**YOUR ASSIGNMENT**
Among the lines below, copy exactly those from the one with "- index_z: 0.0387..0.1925" through the one with "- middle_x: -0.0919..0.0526", counting both ends.

(DATASET EXCERPT Opens)

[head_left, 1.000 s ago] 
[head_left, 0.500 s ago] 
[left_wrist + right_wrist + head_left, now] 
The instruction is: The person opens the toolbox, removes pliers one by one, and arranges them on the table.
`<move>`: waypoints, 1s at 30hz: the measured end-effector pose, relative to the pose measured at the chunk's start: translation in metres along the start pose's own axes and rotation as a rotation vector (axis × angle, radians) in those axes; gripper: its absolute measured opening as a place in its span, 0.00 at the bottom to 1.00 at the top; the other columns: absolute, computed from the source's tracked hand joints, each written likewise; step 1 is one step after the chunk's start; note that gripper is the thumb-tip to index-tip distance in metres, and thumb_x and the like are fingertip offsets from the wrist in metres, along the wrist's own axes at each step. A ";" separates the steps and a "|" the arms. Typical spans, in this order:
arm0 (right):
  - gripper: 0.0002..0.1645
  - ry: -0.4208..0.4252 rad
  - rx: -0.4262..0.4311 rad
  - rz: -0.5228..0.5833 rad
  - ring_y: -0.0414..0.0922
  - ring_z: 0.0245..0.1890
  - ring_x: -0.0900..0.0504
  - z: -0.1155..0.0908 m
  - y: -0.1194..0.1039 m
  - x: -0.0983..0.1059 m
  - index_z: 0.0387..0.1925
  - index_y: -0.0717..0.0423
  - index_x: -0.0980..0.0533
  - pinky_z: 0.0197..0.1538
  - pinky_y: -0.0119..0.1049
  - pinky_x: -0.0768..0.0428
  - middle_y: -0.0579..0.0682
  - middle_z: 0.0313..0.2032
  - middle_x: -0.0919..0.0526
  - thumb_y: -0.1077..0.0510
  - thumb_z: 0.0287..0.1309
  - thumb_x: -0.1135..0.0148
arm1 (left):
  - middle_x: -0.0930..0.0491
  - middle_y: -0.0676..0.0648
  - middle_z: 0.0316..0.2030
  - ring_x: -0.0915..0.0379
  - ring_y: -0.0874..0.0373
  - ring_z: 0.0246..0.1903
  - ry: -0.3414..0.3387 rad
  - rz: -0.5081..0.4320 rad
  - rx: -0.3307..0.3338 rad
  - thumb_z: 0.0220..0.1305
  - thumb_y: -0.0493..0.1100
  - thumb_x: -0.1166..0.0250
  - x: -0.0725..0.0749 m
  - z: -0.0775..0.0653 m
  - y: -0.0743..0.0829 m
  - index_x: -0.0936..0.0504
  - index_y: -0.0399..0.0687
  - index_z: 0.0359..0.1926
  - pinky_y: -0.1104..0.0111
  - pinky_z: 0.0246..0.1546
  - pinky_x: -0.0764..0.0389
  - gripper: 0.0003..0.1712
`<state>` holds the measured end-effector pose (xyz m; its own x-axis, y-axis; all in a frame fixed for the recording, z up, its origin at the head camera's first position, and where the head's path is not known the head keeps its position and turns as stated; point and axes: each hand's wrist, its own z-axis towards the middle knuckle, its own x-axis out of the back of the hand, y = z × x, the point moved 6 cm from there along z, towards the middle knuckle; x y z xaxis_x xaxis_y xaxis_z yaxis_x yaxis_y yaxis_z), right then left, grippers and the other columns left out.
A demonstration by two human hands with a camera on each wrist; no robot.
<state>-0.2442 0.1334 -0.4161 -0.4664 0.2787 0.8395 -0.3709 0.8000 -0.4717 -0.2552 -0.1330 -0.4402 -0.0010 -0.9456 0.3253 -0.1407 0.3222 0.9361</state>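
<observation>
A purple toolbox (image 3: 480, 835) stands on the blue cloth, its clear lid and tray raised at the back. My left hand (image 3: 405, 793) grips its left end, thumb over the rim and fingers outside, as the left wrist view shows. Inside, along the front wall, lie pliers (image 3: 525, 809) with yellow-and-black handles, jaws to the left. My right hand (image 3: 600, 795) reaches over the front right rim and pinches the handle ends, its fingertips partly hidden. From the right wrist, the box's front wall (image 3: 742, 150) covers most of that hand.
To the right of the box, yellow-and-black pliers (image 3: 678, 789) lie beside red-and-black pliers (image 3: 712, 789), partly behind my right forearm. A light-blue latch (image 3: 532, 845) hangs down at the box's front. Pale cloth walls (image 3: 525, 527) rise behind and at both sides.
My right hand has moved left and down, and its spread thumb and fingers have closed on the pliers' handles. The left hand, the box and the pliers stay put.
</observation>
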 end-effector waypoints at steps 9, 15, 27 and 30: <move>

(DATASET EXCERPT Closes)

**RESPONSE AREA**
  - index_z: 0.0387..0.1925
  - index_y: -0.0717..0.0423
  - index_x: -0.0980..0.0533
  - pinky_z: 0.0197..0.1538
  - pinky_y: -0.0119..0.1049
  - pinky_x: -0.0768..0.0428
  - middle_y: -0.0579..0.0682
  - middle_z: 0.0313..0.2032
  - middle_x: -0.0919..0.0526

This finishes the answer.